**Requirement**
Give back, exactly as written, the lines from the beginning of the listing through the one that contains "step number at".
********************
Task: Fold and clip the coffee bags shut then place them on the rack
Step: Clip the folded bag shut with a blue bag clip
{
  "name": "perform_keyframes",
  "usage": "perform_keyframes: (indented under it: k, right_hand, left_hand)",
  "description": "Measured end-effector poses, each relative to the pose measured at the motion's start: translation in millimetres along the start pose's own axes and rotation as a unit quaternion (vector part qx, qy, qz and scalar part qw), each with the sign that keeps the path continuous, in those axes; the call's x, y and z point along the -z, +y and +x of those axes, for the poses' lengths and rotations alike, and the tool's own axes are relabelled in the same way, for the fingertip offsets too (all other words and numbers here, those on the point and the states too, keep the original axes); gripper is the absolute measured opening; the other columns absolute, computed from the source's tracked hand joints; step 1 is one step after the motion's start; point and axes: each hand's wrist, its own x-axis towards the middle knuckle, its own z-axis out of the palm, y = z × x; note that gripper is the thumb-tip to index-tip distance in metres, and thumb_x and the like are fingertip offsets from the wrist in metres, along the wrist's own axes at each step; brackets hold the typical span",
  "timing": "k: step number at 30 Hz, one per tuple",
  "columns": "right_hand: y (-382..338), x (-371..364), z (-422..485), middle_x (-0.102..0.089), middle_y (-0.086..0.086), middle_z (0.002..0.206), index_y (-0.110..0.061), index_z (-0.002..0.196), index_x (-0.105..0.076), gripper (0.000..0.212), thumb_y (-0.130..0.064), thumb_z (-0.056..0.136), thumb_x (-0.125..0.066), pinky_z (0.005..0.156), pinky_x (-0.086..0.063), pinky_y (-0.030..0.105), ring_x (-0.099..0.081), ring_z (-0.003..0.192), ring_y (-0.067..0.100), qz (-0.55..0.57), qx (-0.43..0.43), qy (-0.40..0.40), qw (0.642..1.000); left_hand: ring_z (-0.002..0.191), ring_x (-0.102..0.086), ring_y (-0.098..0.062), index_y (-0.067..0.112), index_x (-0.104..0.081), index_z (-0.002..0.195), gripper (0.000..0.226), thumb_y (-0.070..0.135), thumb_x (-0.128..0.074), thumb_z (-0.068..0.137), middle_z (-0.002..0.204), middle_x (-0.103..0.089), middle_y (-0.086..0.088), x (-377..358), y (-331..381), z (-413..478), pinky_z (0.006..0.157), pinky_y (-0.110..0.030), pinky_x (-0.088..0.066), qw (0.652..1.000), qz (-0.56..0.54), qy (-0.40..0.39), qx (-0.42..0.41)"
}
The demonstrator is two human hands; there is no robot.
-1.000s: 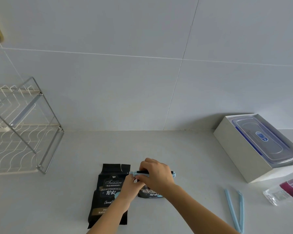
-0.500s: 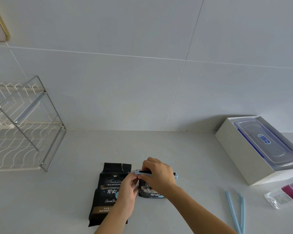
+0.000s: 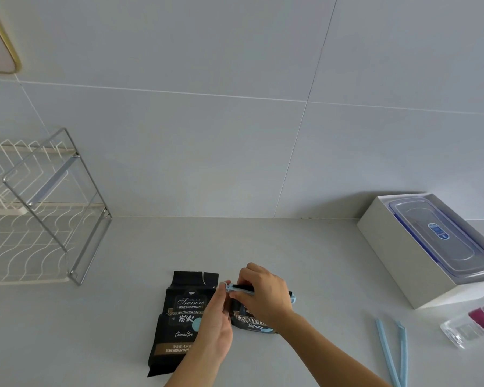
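here, left hand (image 3: 215, 325), right hand (image 3: 263, 297) pinch blue clip (image 3: 231, 288); bag (image 3: 183, 311) reads "treasure blue mountain".

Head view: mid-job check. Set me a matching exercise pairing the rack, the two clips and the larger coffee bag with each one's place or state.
Things:
1. wire rack
2. spare clip
3. larger coffee bag
4. bag-top clip on the smaller coffee bag

Place or state:
A. lies flat, top not clipped
B. pinched by the left hand and gripped by the right hand
C. stands at the far left
D. lies open in a V, near right

Pairs: 1-C, 2-D, 3-A, 4-B.
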Motion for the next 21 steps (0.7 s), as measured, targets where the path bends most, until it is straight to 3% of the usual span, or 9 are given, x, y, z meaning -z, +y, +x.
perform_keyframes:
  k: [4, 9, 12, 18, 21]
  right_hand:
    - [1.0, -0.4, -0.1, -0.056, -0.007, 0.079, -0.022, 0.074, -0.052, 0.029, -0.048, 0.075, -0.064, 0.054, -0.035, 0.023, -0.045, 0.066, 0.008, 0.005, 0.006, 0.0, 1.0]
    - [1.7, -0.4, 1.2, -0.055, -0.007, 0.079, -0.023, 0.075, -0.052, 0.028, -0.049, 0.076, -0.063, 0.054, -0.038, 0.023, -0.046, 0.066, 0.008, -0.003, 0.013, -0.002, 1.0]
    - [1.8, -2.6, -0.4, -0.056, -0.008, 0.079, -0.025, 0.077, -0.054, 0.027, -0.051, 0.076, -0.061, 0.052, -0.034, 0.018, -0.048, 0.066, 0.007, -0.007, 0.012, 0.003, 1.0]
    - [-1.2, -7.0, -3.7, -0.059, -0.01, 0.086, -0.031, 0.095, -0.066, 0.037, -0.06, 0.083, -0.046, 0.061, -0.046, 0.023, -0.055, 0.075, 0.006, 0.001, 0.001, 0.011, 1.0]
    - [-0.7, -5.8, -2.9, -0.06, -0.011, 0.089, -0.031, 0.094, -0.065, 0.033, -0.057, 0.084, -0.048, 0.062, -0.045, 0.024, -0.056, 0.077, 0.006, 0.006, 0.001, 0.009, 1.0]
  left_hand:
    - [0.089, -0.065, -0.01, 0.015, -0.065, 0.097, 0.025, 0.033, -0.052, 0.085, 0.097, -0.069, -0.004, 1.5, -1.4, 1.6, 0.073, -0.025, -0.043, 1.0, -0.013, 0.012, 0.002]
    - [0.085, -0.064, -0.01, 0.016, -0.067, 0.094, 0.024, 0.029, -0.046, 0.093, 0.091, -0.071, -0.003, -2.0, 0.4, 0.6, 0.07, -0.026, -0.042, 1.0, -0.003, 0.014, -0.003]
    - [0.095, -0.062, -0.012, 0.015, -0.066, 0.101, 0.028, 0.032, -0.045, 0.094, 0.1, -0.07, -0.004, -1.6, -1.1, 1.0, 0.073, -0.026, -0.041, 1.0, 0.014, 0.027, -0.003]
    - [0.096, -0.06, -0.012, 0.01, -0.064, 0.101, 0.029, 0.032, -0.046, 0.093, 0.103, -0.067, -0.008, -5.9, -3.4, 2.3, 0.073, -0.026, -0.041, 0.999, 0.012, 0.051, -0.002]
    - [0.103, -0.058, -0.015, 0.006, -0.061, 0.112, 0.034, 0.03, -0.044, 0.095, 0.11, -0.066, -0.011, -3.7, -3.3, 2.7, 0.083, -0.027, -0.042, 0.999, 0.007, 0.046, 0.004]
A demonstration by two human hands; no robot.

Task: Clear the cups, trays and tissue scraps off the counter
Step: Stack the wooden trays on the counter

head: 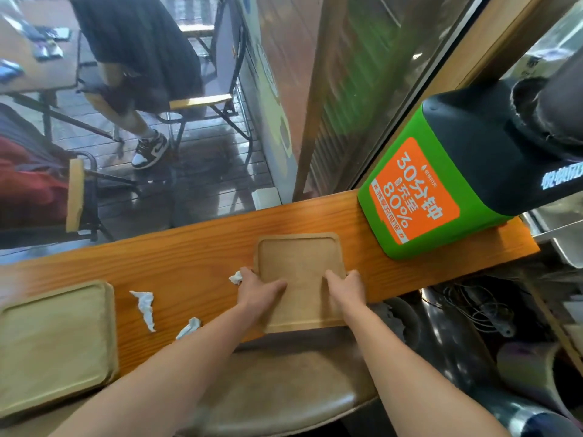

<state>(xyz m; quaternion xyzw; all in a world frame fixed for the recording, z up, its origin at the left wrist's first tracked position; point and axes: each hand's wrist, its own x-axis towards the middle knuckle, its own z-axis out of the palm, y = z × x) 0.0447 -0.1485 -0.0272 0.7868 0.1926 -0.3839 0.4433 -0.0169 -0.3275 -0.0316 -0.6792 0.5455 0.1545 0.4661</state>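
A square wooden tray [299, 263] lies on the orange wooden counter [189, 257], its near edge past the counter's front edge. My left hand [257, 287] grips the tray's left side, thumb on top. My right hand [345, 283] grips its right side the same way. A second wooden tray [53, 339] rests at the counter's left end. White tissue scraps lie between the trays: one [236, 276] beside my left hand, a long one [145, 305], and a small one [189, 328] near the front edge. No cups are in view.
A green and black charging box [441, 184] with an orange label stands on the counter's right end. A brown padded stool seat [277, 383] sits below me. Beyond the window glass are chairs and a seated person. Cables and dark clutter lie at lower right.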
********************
**Answer to this task**
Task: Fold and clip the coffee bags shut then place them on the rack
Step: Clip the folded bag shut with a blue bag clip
{
  "name": "perform_keyframes",
  "usage": "perform_keyframes: (indented under it: k, right_hand, left_hand)",
  "description": "Measured end-effector poses, each relative to the pose measured at the motion's start: translation in millimetres along the start pose's own axes and rotation as a unit quaternion (vector part qx, qy, qz and scalar part qw), each with the sign that keeps the path continuous, in those axes; the call's x, y and z point along the -z, +y and +x of those axes, for the poses' lengths and rotations alike, and the tool's own axes are relabelled in the same way, for the fingertip offsets too (all other words and numbers here, those on the point and the states too, keep the original axes); gripper is the absolute measured opening; the other columns absolute, computed from the source's tracked hand joints; step 1 is one step after the motion's start; point and axes: each hand's wrist, its own x-axis towards the middle knuckle, its own z-axis out of the palm, y = z × x; note that gripper is the thumb-tip to index-tip distance in metres, and thumb_x and the like are fingertip offsets from the wrist in metres, along the wrist's own axes at each step; brackets hold the typical span",
  "timing": "k: step number at 30 Hz, one per tuple",

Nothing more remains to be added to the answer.